For $t\geq 0$, we denote $\mathbb{1}^{t}_U = U[0\to t]$.
Observe that
\[\mathbb{1}^{0}_U = U[0\to 0] = (u_r^r)_{r\in \mathbb{R}} = (\mathrm{Id}_{U_r})_{r\in \mathbb{R}} =\mathbb{1}_{U}\]
is an identity natural transformation. So, for $t\geq 0$, we might think of $\mathbb{1}^{t}_U$ as a generalized identity.
By definition, we get $U[t\to t] = \mathbb{1}_{U[t]}$ for any $t\in \mathbb{R}$. Moreover, if $r\leq s\leq t$, for any $p\in \mathbb{R}$ we have
\[\begin{aligned} \left( U[s\to t] \circ U[r\to s] \right)_p &= U[s\to t]_p \circ U[r\to s]_p\\ &= u_{p+t}^{p+s} \circ u_{p+s}^{p+r}\\ &= u_{p+t}^{p+r}\\ &= U[r\to t]_p \end{aligned}\]
by the composition law. Thus
\[U[s\to t] \, \circ\, U[r\to s] \, =\, U[r\to t].\]

The last remark leads us to the following definition.

Definition 2. Let $\mathbf{X} = \mathrm{Fun}(\mathbb{R}, \mathrm{Vect}(\mathbf{k} ))$ be the category of persistence modules. The shift functor $T\colon \mathbb{R}\to \mathrm{End}(\mathbf{X})$ is defined as follows:

Objects: for each $t\in \mathbb{R}$, we have a functor $T(t) \colon \mathbf{X}\to \mathbf{X}$ denoted $T_t$ and defined by
\[T_t( U) = U[t],\quad T_t(\alpha) = \alpha[t]\]
on objects $U\in \mathbf{X}$ and morphisms $\alpha=(\alpha_r)_{r\in \mathbb{R}}$, respectively.
Morphisms: for each $r\to s$, we have a natural transformation $T(r\to s)\colon T_r\to T_s$ defined by
\[T(r\to s) = \left( U[r\to s] \right)_{U\in \mathbf{X}}.\]

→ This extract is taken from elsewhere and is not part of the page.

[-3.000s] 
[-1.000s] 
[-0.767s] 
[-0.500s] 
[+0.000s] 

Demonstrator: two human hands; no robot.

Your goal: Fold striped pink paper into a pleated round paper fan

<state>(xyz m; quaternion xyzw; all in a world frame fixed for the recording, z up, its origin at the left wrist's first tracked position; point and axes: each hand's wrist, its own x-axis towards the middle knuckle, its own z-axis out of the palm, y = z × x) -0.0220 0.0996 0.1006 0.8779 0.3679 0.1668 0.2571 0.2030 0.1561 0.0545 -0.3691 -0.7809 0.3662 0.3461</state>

We prefer the notation $[\,\cdot\,]$ rather than $T$.

Example 4 (Shifts of an interval module). Let $\mathcal{I}=\mathbf{k}^I$ be an interval module and fix $t\in \mathbb{R}$. Then, for each $r\in \mathbb{R}$ we have

\[\begin{align*} \mathbf{k}^I(r+t) &= \begin{cases} \mathbf{k} & \text{if } r+t \in I, \\ \mathbf{0} & \text{else} \end{cases} \\ &= \begin{cases} \mathbf{k} & \text{if } r \in I - t, \\ \mathbf{0} & \text{else} \end{cases} \\ &= \mathbf{k}^{I - t}(r) \end{align*}\]

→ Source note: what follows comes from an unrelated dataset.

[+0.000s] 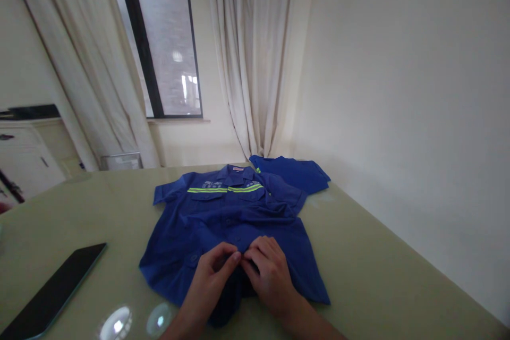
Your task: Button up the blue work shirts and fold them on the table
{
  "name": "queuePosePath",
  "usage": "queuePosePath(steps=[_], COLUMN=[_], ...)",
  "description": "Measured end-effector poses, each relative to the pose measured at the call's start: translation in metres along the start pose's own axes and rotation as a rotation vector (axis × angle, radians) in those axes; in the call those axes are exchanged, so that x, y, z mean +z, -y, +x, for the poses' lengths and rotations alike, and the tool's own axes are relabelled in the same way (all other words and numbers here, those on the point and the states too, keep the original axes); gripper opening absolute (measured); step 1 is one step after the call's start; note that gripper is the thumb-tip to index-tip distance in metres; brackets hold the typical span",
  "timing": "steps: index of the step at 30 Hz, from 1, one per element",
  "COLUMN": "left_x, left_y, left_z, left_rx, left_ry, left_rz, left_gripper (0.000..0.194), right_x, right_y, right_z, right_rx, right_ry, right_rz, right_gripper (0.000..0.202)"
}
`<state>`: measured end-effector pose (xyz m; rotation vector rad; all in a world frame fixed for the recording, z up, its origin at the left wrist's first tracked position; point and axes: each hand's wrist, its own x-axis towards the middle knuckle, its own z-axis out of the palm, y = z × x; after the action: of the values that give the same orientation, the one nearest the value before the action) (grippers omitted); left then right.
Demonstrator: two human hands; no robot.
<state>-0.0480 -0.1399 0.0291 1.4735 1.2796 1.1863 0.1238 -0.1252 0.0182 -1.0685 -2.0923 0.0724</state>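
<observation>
A blue short-sleeved work shirt [215,223] lies front up on the table, its collar pointing away from me. Yellow-green reflective stripes and pale printing cross its chest above the pocket flaps. At the lower front opening, my left hand [213,271] pinches the shirt's edge between thumb and fingers. Right beside it, my right hand [271,268] is closed on the same front edge, the fingertips of both hands nearly touching. Whether a button sits between the fingers is hidden. Below the hands the hem hangs in loose folds.
Another blue garment [300,172] lies folded at the table's far right corner, touching the shirt's sleeve area. A dark flat tablet-like slab [56,289] rests at the left on the greenish table [370,260]. A wall [418,90] borders the right side; curtains [258,53] hang behind.
</observation>
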Motion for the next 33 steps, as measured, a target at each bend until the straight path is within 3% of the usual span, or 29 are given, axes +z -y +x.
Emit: queuePosePath(steps=[3, 5, 7, 11, 14, 16, 18, 22, 24, 29, 33], left_x=[-0.006, -0.013, -0.021, -0.036, -0.040, -0.039, -0.038, -0.038, -0.038, -0.032, -0.026], left_y=[0.008, 0.015, 0.018, 0.010, -0.002, -0.007, -0.005, 0.011, 0.020, 0.036, 0.042], left_z=[0.001, 0.001, -0.001, -0.010, -0.013, -0.010, -0.004, 0.011, 0.014, 0.013, 0.013], left_rx=[-0.110, -0.224, -0.334, -0.445, -0.490, -0.513, -0.521, -0.457, -0.408, -0.259, -0.282], left_ry=[-0.021, -0.011, 0.125, 0.550, 0.661, 0.583, 0.424, 0.170, 0.146, 0.255, 0.158], left_rz=[-0.075, -0.170, -0.244, -0.176, -0.063, -0.011, 0.066, 0.173, 0.127, -0.029, -0.130], left_gripper=[0.054, 0.063, 0.066, 0.059, 0.058, 0.063, 0.069, 0.068, 0.061, 0.044, 0.049], right_x=[-0.005, -0.011, -0.015, -0.017, -0.013, -0.011, -0.011, -0.007, -0.004, 0.003, 0.007], right_y=[0.001, 0.001, 0.000, -0.004, -0.008, -0.009, -0.008, 0.000, 0.004, 0.009, 0.007], right_z=[0.003, 0.007, 0.010, 0.013, 0.011, 0.009, 0.008, 0.007, 0.006, 0.007, 0.007], right_rx=[0.071, 0.126, 0.140, 0.279, 0.294, 0.187, 0.112, 0.097, 0.072, -0.062, -0.080], right_ry=[-0.035, -0.066, -0.023, 0.295, 0.445, 0.467, 0.483, 0.506, 0.508, 0.523, 0.451], right_rz=[0.071, 0.168, 0.305, 0.572, 0.501, 0.357, 0.247, 0.086, -0.014, -0.200, -0.229], right_gripper=[0.011, 0.022, 0.039, 0.033, 0.022, 0.017, 0.020, 0.026, 0.023, 0.014, 0.014])
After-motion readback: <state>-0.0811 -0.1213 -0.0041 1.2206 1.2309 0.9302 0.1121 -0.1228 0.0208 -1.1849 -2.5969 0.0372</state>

and similarly, for each $r\leq s$ we have

\[\mathbf{k}^I(r+t\to s+t) = \mathbf{k}^{I-t}(r\to s).\]

Thus $\mathbf{k}^I[t] = \mathbf{k}^{I-t}$. We will denote $\mathcal{I}[t]=\mathcal{I}-t$.

The interleaving distance between persistence modules

Let $U$ and $V$ be persistence modules and $t$ a real number. A $t$-interleaving of $U$ and $V$ is a pair of natural transformations $(\phi\colon U\to V[t], \; \psi\colon V\to U[t] )$ that make the diagrams

tikzcd diagram

commute. If such a pair exists, we say that $U$ and $V$ are $t$-interleaved.

Example 5. Two persistence modules are isomorphic if and only if they are $0$-interleaved. Thus, we can think of interleavings as generalized isomorphisms.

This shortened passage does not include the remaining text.